* **WHAT IS REQUIRED**
Nothing but an exact repeat of the data, with pictures removed, belongs in the answer.

* **DATA BLOCK**
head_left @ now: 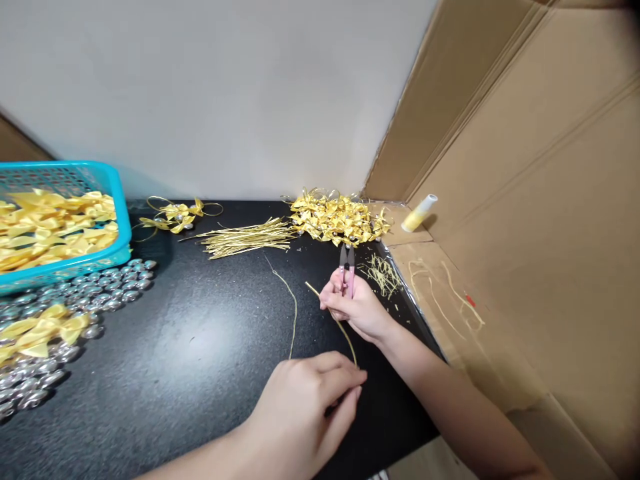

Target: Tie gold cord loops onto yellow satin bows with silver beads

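My left hand (305,400) is closed, its thumb and forefinger pinching the lower part of a gold cord (349,340). The cord curves up to my right hand (357,308), which grips it near its upper end, with a short tip sticking out to the left. The same right hand also holds pink-handled thread snips (348,263), blades pointing away and slightly apart. From behind my left hand a thin gold thread (295,310) runs up across the black table; its lower end is hidden. The curled fingers of the left hand are partly out of sight.
Behind lie a pile of finished yellow bows (335,217), cut gold cords (250,238) and a few looped bows (177,217). Thread scraps (383,275) and a spool (419,213) are right. Left are a blue basket (123,207) of bows and silver beads (117,287). Cardboard walls (525,167) the right side.
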Available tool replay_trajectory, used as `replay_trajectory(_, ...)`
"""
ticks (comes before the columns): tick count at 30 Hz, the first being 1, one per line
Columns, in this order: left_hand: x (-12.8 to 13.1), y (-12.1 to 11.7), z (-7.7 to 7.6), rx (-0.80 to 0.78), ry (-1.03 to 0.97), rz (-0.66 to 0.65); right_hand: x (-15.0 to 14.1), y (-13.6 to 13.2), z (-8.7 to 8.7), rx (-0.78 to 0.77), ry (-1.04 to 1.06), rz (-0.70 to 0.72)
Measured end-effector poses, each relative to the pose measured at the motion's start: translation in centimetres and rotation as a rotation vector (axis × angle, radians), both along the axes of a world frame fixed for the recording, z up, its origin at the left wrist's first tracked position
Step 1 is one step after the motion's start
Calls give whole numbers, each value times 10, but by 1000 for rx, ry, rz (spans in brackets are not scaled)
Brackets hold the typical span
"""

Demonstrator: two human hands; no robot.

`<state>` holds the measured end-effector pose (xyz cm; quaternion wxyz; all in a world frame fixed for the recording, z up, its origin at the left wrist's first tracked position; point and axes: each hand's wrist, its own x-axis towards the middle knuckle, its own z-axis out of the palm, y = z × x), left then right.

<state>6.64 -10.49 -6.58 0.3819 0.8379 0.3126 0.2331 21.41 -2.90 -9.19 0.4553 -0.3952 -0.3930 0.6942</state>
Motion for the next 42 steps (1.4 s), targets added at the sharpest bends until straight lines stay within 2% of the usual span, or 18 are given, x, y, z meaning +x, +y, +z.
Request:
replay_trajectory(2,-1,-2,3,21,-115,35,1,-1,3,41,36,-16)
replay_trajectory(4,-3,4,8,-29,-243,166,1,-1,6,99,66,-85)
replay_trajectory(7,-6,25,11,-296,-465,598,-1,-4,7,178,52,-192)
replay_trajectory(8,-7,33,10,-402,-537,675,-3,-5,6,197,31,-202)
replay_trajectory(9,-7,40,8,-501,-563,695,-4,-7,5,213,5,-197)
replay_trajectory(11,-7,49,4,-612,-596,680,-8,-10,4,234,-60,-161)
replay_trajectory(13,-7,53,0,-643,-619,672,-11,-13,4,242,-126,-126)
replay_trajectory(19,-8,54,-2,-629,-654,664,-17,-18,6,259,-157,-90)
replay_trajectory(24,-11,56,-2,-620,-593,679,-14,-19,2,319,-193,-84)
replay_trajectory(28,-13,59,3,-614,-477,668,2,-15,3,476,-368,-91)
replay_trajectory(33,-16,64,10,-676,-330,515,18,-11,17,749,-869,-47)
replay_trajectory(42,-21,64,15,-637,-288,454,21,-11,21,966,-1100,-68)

* **SOLVED EXERCISE**
head_left @ now: 

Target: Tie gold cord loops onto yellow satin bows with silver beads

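My left hand (305,400) is closed, its thumb and forefinger pinching the lower part of a gold cord (349,340). The cord curves up to my right hand (357,308), which grips it near its upper end, with a short tip sticking out to the left. The same right hand also holds pink-handled thread snips (348,263), blades pointing away and slightly apart. From behind my left hand a thin gold thread (295,310) runs up across the black table; its lower end is hidden. The curled fingers of the left hand are partly out of sight.
Behind lie a pile of finished yellow bows (335,217), cut gold cords (250,238) and a few looped bows (177,217). Thread scraps (383,275) and a spool (419,213) are right. Left are a blue basket (123,207) of bows and silver beads (117,287). Cardboard walls (525,167) the right side.
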Available tool replay_trajectory, used as `replay_trajectory(_, ...)`
"""
ticks (comes before the columns): tick count at 30 Hz, the first being 1, one per line
Columns, in this order: left_hand: x (-12.8 to 13.1), y (-12.1 to 11.7), z (-7.7 to 7.6), rx (-0.80 to 0.78), ry (-1.03 to 0.97), rz (-0.66 to 0.65); right_hand: x (-15.0 to 14.1), y (-13.6 to 13.2), z (-8.7 to 8.7), rx (-0.78 to 0.77), ry (-1.04 to 1.06), rz (-0.70 to 0.72)
Measured end-effector poses, each relative to the pose measured at the motion's start: translation in centimetres and rotation as a rotation vector (axis × angle, radians), both along the axes of a world frame fixed for the recording, z up, its origin at the left wrist's first tracked position
Step 1 is one step after the motion's start
Calls give whole numbers, each value times 10, but by 1000 for rx, ry, rz (spans in brackets are not scaled)
Brackets hold the typical span
"""

Demonstrator: two human hands; no robot.

`<state>` holds the measured end-effector pose (xyz cm; quaternion wxyz; all in a world frame fixed for the recording, z up, its origin at the left wrist's first tracked position; point and axes: each hand's wrist, its own x-axis towards the middle knuckle, its own z-axis out of the palm, y = z × x), left then right.

<state>6.64 -10.49 -6.58 0.3819 0.8379 0.3126 0.2331 21.41 -2.90 -9.19 0.4553 -0.3952 -0.3930 0.6942</state>
Motion for the next 42 steps (1.4 s), targets added at the sharpest bends until straight lines stay within 2% of the usual span, or 18 are given, x, y, z meaning +x, +y, +z.
Request:
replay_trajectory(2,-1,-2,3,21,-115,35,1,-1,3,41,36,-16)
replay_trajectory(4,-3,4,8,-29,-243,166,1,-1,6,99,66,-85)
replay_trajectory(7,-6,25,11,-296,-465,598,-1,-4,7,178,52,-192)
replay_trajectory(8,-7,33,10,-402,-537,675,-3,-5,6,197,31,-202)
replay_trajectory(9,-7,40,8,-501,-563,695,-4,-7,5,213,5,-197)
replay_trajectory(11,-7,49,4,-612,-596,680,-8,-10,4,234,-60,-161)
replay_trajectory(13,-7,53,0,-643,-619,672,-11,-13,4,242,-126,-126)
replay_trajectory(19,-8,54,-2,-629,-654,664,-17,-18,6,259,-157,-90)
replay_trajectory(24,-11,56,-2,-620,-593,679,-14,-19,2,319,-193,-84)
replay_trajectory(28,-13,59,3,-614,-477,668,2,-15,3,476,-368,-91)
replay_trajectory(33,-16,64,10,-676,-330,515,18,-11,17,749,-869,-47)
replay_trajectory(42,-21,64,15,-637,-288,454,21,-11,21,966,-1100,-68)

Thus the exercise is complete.